Overall, Paul in his letter indicates that he’s doing all right. That’s what the short section of the letter read today says:
Brothers and sisters:
I know how to live in humble circumstances;
I know also how to live with abundance.
In every circumstance/ and in all things
I have learned the secret of being well fed
and of going hungry,
of living in abundance/ and of being in need.
I can do all things in him who strengthens me.
Paul’s “in humble circumstances”, he writes to the Philippians, but he’s doing OK.
We are living in very difficult days, for sure, our world is not a peaceful world at all. So we should ask what was Paul’s secret – how do you live in humble circumstances? How do you live in a world that seems to be falling apart? How do you live in a world of one war after another? How do you live in a world where even the natural world seems unstable, with its storms, its floods, its climate swings?
First of all, as we see from his letter, Paul feels God is with him, strengthening him.
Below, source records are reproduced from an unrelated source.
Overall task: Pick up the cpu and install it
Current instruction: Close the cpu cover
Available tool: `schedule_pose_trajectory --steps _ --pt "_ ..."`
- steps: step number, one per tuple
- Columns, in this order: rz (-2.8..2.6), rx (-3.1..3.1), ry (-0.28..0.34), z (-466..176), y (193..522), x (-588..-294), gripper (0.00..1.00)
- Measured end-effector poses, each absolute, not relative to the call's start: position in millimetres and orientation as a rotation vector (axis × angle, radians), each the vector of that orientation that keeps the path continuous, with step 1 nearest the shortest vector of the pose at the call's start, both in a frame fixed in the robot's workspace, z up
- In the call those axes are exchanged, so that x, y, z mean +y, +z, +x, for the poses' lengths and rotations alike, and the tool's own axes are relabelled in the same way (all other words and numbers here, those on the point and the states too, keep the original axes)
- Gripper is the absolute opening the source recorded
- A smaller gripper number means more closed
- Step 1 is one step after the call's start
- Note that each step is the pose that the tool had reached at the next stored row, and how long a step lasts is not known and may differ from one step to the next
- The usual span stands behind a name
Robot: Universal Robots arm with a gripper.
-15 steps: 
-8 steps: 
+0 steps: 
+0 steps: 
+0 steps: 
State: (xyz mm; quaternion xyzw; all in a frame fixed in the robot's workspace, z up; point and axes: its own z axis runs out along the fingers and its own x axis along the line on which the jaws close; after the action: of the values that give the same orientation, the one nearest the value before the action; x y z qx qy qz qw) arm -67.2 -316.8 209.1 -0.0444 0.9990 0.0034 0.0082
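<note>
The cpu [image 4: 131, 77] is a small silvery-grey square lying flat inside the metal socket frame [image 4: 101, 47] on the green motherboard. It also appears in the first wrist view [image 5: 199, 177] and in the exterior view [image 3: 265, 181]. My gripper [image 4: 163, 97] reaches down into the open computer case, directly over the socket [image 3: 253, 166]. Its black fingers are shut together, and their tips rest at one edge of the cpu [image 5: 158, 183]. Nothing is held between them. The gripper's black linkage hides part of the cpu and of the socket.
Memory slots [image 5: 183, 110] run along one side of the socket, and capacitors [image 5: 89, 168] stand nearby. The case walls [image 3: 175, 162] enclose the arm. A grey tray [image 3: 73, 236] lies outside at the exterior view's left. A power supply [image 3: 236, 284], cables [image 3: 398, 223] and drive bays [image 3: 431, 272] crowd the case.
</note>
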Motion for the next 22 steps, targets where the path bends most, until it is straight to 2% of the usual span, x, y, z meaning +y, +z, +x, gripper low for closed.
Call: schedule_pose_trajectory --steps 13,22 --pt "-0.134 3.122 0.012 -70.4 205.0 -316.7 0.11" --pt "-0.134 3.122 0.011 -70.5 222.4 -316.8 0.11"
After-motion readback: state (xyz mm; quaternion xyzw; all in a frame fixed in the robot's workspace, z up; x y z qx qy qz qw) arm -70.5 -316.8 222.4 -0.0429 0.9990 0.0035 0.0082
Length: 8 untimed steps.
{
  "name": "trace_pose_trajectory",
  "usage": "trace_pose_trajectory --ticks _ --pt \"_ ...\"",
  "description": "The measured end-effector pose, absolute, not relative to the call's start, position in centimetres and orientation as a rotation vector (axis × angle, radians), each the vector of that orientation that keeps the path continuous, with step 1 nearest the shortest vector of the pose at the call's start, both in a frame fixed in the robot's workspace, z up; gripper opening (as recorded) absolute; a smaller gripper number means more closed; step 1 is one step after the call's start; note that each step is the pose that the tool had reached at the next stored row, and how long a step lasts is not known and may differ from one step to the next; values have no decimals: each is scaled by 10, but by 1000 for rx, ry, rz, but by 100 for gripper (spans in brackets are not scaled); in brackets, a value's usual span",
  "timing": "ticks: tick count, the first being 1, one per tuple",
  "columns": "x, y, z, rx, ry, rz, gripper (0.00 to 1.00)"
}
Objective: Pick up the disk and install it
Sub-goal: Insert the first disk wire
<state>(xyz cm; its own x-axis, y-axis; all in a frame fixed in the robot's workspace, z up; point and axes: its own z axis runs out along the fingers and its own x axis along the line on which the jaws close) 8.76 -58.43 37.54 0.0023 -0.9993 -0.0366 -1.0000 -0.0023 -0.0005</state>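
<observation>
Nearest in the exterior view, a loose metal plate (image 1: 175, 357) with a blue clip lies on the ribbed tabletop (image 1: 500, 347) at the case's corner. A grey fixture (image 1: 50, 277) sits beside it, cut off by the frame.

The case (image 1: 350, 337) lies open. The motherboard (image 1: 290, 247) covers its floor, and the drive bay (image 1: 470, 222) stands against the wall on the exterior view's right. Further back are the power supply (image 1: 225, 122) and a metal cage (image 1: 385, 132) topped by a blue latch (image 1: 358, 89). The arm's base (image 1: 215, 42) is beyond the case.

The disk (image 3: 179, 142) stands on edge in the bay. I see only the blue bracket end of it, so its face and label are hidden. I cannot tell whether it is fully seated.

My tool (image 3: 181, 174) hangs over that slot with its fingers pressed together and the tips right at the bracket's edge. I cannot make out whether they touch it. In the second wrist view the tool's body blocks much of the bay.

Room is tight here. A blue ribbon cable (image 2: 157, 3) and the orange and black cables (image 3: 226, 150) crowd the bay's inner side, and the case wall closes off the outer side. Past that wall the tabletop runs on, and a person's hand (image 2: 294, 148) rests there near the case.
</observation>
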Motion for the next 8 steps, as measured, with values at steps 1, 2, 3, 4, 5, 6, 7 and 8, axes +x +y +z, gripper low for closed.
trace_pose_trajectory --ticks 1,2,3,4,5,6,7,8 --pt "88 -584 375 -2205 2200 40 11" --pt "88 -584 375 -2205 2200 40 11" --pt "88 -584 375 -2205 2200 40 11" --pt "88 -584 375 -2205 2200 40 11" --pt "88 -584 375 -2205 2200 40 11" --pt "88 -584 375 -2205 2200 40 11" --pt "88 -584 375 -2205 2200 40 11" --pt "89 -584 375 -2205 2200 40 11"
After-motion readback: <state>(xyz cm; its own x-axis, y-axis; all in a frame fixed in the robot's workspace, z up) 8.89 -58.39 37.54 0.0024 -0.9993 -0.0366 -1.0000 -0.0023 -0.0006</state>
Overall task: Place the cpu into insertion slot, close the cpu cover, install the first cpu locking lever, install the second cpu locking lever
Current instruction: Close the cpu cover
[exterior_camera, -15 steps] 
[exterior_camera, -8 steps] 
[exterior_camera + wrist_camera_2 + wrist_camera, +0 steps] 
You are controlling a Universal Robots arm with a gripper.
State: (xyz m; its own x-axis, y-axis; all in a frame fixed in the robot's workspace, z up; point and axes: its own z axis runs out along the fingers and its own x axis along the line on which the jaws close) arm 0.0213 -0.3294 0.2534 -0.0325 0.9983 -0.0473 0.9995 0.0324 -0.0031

His Letter to the Philippians has that beautiful hymn which says that Jesus did not hold on to the form of God but took on the form of a slave. He humbled himself, he lived in humble circumstances, even dying on a Cross. He entered into the darkest places of human life.
Paul must have felt Jesus was with him in the dark places he found himself. God was with him. Even in his need, in humble circumstances, he wasn’t alone. Jesus was with him sustaining him and promising resurrection, raising him up.
Another thing we might learn from Paul’s letter. He keeps thanking people for supporting him. He knew the value of friends and human support. That’s something we should know too, how to reach out to others to support them and to find our support in them. We need to stick together. Other people keep us going.
Faith keeps us going. Paul at the end of his letter speaks of the “supreme good of knowing Christ Jesus my Lord.” He depends on faith to know him and the power of his resurrection and sharing of his sufferings
During these difficult days, we need be believe in God who made our world, who guides our world, who saves our world. We shouldn’t forget God is with us. We need to keep it in mind.
If we do those things, we’ll also experience Paul’s secret: “I can do all things in him who strengthens me.”